Alex Eala se prepara para el Singapore Open tras derrota en Nueva York
La noche en el Arthur Ashe Stadium terminó con un silencio pesado para el pequeño pero ruidoso bloque de aficionados filipinos. Alex Eala, 21 años, una de las nuevas caras más seguidas del circuito, acababa de caer tras más de tres horas de batalla ante su amiga y rival Iva Jovic. Un 7-5, 3-6, 7-5 que dolió tanto en el marcador como en el alma.
La estadounidense, de solo 18 años, aguantó el pulso, cerró el duelo en el tercer set y, con ello, puso fin al torneo de Eala. Después, Jovic caería en sets corridos ante Coco Gauff en la cuarta ronda, pero el daño para la filipina ya estaba hecho: tercera derrota en tres enfrentamientos directos ante la misma jugadora. Esta vez, sin embargo, la historia estuvo a un par de puntos de cambiar.
Eala salió del Arthur Ashe sin gestos dramáticos ni lamentos públicos. No hubo tiempo para recrearse en la frustración. Su hoja de ruta ya está marcada: el próximo destino será el Singapore Open.
De Nueva York a Singapur
El torneo asiático, que este año sube de categoría de WTA 250 a WTA 500, se disputará del 21 al 27 de septiembre. Dos semanas exactas para limpiar la mente, dejar atrás las heridas del US Open y volver a entrar en modo competición.
El reto no será menor. En Singapur la espera un cuadro con nombres pesados: Jessica Pegula, Amanda Anisimova, Mirra Andreeva y otras figuras que convierten el torneo en una prueba seria para cualquiera que aspire a asentarse en la élite. Si Eala quiere un golpe de efecto, el escenario es perfecto. La exigencia también.
Giro inmediato hacia los Juegos Asiáticos
El calendario de la filipina encadena sin respiro. Justo después del Singapore Open, la atención se desplazará a los Juegos Asiáticos, con el tenis programado del 27 de septiembre al 3 de octubre en Japón.
Preguntada por su presencia en la cita continental, Eala fue clara: estará allí. Explicó que antes pasará por Singapur y subrayó cuánto disfruta competir con el equipo de Filipinas, tanto en los torneos del Sudeste Asiático como en los propios Juegos Asiáticos. Para ella, ese entorno de selección no es solo una obligación, es un refugio: un ambiente “muy divertido”, de grupo, lejos de la soledad habitual del circuito.

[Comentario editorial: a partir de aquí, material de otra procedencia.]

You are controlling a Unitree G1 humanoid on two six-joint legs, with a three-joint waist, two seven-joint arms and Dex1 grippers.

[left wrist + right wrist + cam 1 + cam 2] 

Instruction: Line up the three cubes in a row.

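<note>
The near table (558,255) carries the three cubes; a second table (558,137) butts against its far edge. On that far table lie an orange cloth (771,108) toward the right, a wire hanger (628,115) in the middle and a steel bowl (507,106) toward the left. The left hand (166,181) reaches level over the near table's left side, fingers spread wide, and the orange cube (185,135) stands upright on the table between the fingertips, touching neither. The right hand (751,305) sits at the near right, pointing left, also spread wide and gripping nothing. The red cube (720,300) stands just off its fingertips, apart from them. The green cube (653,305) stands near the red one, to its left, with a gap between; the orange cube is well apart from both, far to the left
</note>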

Ese bloque de torneos, más cerca de casa y arropada por compatriotas, se presenta como el escenario ideal para sacudirse la derrota ante Jovic y recuperar impulso.
Una rivalidad que empieza a tomar forma
El resultado del fin de semana dejó a Jovic con un 3-0 impecable en su historial ante Eala. Sin embargo, el último choque fue, con diferencia, el más apretado de todos. Hubo oportunidades, hubo opciones reales de romper la dinámica.

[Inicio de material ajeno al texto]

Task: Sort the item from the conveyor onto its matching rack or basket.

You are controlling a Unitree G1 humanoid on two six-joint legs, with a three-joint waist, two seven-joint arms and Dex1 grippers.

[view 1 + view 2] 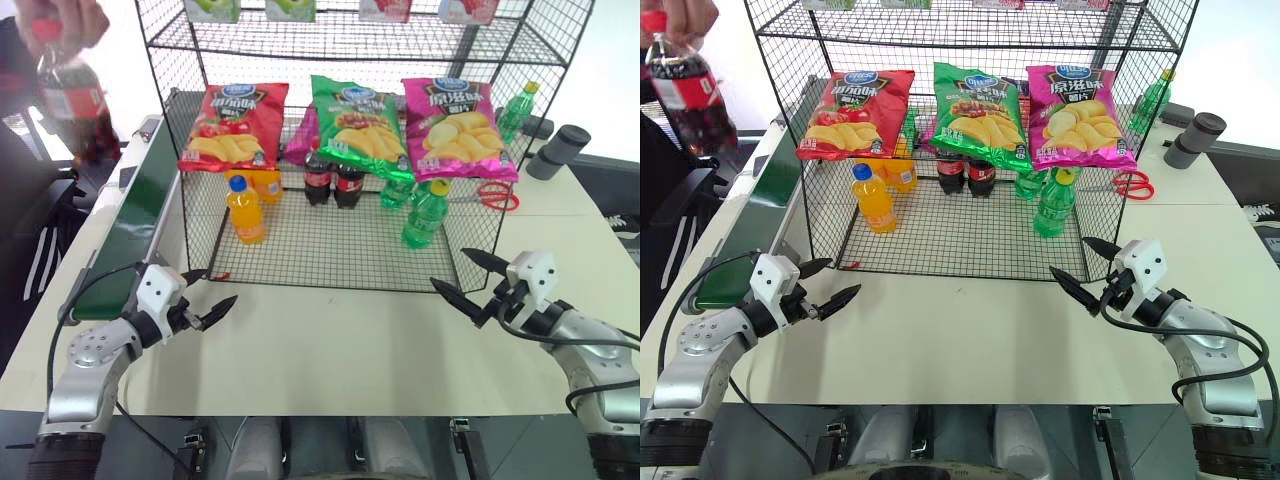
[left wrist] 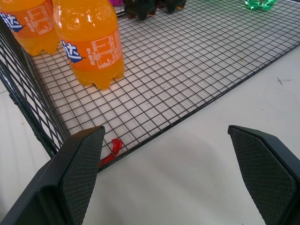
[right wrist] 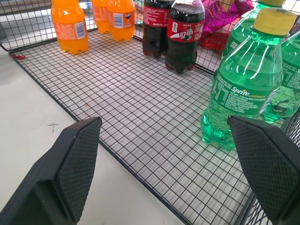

Eala lo reconoció tras el encuentro: siente que ha crecido desde la última vez que se cruzaron. Habló de las ocasiones que supo generarse, de la manera en que consiguió construirse puntos y abrirse puertas en momentos clave. No son palabras vacías: se notó en la pista, en la forma en que llevó el partido al límite.
Se declaró “contenta” con el nivel mostrado, pese a la decepción lógica de la derrota. Vio el lado positivo, destacó la calidad del duelo y felicitó a Jovic por haber sabido resistir hasta el final y “sacar adelante” el partido.
No hay consuelo completo después de un 7-5 en el tercero en el Arthur Ashe. Pero hay algo más importante para una jugadora que quiere quedarse en la conversación grande: la sensación de estar más cerca. De que la próxima vez, quizá, ese par de puntos caigan de su lado.
El próximo capítulo se escribirá en Singapur y en los Juegos Asiáticos. Allí se verá si esta derrota fue solo una herida puntual o el punto de inflexión que empuje definitivamente a Alex Eala al siguiente escalón.